Und auch Sarkozy sparte nicht mit starken Worten. "Niemals darf diese Freundschaft geopfert werden, die so viel überstanden hat", sagte er bei seinem ersten offiziellen Besuch in Berlin am 16. Mai 2007 nur wenige Stunden nach seinem Amtsantritt.

Neue Eiszeit zwischen Paris und Berlin?

Allerdings trüben immer wieder dunkle Wolken den Himmel zwischen Berlin und Paris. Darüber können auch Küsschen auf die Wange, Händchenhalten und warme Worte nicht hinwegtäuschen.

Erst kürzlich spekulierten deutsche Medien gar über den Beginn einer "neuen Eiszeit". Der neue Mann im Elysée-Palast hatte zuvor mit außenpolitischen Alleingängen und seiner Geltungssucht nicht nur Misstrauen gesät, sondern mehrfach offenen Ärger bei Merkel ausgelöst. Ein Beispiel ist seine Verkaufstour durch mehrere arabische Staaten, von der er mit Millionen-Deals für die heimische Atomindustrie zurückkehrte. Auch Sarkozys Position im Atomstreit mit dem Iran und speziell sein Lob für die "konstruktive Rolle" des russischen Präsidenten Putin sorgten für Irritationen bei Merkel.

Bei einem Arbeitstreffen Anfang Dezember in Paris erklärte die Bundeskanzlerin, man müsse dem Iran gegenüber gesprächsbereit bleiben, aber von der Regierung in Teheran volle Kooperation mit den internationalen Behörden einfordern. Sarkozy Antwort dazu fiel kurz aus: "Ich habe exakt dieselbe Position wie Madame Merkel. Man kann sie in zwei Worte fassen: Standfestigkeit und Dialog."

Zankapfel Mittelmeerunion

Herausgefordert sah sich die deutsche Kanzlerin zudem durch Sarkozys Eigensinn in Sachen Europa-Politik. Der Franzose wollte im Alleingang eine Mittelmeer-Union ins Leben rufen. Merkel verlangte, dass daran alle EU-Länder gleichberechtigt beteiligt werden. "Die Mittelmeer-Region ist unser aller Aufgabe in Europa", sagte sie damals. Sonst bestehe die Gefahr einer Spaltung der EU. Erst nach monatelangen zähen Verhandlungen und deutschen Zugeständnissen konnte der Zankapfel aus der Welt geschafft werden.

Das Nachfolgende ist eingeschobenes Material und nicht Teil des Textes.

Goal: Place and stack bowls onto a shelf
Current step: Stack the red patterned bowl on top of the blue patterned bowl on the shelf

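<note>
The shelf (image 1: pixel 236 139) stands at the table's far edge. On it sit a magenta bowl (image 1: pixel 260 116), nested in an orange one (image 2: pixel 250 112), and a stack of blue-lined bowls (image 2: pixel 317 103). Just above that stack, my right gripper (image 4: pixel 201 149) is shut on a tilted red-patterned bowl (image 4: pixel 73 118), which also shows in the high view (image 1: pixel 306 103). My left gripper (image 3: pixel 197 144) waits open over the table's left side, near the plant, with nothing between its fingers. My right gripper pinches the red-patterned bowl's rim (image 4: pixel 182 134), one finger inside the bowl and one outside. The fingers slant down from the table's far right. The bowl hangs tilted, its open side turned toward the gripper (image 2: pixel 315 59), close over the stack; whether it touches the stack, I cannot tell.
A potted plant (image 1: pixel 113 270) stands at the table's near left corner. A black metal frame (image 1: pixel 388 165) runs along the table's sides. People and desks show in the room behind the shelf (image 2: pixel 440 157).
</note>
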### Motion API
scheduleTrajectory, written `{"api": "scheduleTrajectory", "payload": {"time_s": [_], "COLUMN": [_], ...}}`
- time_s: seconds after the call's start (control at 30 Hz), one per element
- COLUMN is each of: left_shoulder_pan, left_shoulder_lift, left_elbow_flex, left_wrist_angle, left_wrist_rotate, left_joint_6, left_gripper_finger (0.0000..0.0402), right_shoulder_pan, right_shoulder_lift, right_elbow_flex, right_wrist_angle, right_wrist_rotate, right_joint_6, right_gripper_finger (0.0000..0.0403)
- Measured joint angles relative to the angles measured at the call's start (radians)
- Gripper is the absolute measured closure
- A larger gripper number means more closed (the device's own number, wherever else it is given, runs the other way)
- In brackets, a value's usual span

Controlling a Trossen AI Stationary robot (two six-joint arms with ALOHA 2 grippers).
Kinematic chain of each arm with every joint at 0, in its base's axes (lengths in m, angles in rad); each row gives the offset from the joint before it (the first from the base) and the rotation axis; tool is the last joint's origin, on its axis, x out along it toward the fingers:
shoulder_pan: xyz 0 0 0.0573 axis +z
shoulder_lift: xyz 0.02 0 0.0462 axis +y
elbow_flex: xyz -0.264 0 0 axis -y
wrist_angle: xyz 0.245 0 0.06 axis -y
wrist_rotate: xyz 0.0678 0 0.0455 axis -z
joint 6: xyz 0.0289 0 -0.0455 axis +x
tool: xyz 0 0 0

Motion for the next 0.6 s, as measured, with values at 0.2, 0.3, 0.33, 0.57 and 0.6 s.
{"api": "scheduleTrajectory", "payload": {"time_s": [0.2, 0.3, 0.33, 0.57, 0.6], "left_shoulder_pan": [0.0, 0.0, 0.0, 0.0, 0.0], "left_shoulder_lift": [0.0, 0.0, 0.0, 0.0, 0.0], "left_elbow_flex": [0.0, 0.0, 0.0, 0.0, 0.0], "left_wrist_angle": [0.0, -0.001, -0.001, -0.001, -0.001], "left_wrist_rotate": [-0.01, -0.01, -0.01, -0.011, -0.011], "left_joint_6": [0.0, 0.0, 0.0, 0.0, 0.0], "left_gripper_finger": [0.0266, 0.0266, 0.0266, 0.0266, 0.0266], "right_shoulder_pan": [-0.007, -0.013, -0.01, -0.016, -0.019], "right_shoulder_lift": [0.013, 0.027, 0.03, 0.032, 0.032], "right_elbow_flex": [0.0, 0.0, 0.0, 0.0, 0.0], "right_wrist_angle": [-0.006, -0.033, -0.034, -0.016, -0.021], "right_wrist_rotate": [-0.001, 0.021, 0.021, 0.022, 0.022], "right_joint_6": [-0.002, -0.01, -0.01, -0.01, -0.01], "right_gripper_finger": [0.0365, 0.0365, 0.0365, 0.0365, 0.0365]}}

Einen gemeinsamen Erfolg gab es im Oktober 2007, nämlich die Einigung auf den EU-Reformvertrag. Doch selbst die Freude darüber war nicht ungetrübt, denn Sarkozy beanspruchte die Lorbeeren für den Durchbruch für sich allein. Merkel machte gute Miene zum bösen Spiel und dankte Sarkozy für den "mutigen Schritt", um Europa "aus dem Stillstand herauszubringen".

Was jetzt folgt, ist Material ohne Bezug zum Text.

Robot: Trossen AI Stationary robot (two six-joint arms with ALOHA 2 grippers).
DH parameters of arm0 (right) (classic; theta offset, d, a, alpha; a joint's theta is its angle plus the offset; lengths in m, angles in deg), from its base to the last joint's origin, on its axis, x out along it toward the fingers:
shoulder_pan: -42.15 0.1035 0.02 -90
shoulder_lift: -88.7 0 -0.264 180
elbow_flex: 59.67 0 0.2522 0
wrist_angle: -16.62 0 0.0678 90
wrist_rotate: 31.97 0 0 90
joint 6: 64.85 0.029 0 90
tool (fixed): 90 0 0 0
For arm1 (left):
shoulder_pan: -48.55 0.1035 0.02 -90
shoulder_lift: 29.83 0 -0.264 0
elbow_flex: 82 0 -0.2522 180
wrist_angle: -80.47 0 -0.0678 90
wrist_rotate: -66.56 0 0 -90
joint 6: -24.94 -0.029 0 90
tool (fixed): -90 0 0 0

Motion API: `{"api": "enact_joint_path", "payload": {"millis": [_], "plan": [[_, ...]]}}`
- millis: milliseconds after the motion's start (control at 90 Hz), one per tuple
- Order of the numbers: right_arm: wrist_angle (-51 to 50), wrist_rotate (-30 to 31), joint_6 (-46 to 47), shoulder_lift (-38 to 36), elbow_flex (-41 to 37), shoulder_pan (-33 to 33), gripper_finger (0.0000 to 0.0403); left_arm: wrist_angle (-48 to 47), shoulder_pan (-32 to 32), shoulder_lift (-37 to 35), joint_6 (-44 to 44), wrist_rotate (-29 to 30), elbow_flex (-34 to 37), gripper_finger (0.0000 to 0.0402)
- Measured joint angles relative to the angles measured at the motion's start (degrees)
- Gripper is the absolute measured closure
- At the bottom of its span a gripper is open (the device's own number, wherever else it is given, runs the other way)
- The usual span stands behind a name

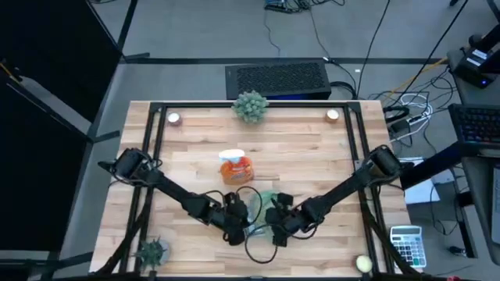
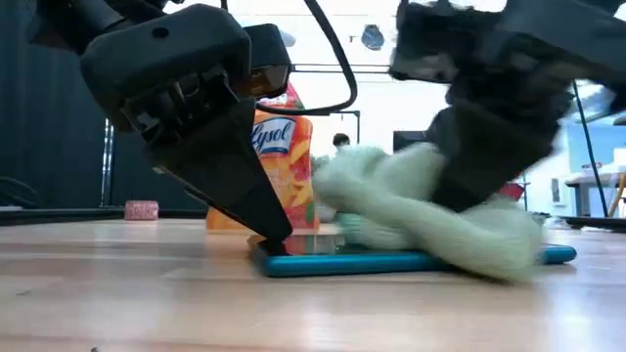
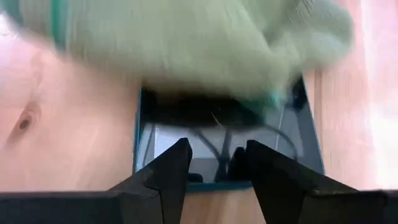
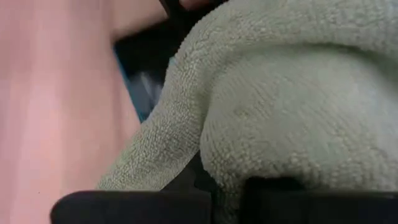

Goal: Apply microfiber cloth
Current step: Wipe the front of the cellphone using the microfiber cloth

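Low view is showing the right claw point(image 2: 489, 210) clamping the bunched microfiber cloth point(image 2: 421, 210) and pressing it onto the tablet point(image 2: 323, 262) (teal-edged, flat on the counter point(image 2: 147, 293)). The left claw point(image 2: 269, 235) is resting its tips on the tablet's near end, fingers slightly apart. An orange spray bottle point(image 2: 284, 161) is standing behind.

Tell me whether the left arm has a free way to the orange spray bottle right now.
Probably yes, once it lets go: the left gripper presses the tablet edge, with the spray bottle upright just behind, nothing between.
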Motion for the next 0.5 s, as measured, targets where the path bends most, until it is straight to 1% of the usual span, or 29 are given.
{"api": "enact_joint_path", "payload": {"millis": [178,278,378,500], "plan": [[-14.0,-1.6,4.2,-4.0,-0.3,2.7,0.0396,-0.4,-0.1,0.0,0.0,0.0,0.0,0.0252],[-21.7,-3.8,7.5,-5.8,-0.6,3.9,0.0396,-0.5,-0.2,0.0,0.0,0.1,0.0,0.0252],[-27.1,-2.9,17.0,-9.4,-0.6,4.3,0.0396,-1.3,-0.2,-0.5,0.3,-0.3,-0.5,0.0252],[-34.7,-1.6,30.2,-14.3,-0.5,5.2,0.0389,-3.0,-0.4,-2.8,0.2,-2.7,-1.7,0.0252]]}}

Gemeinsamer Gipfel geplant

Merkel bleibe keine andere Wahl, als Sarkozys Vorstöße in gemeinsame Projekte umzuwandeln, urteilen Experten. Vor diesem Hintergrund muss auch die demonstrative Einigkeit auf dem NATO-Gipfel in Bukarest im April 2008 gesehen werden. Schulter an Schulter verkündeten die Bundeskanzlerin und der französische Präsident, dass sie gemeinsam das 60. Jubiläum der Allianz nächstes Jahr in der Grenzregion um Straßburg/Kehl ausrichten werden. Erstmals in der Geschichte der NATO wird damit ein Gipfel gleichzeitig in zwei Mitgliedsländern veranstaltet.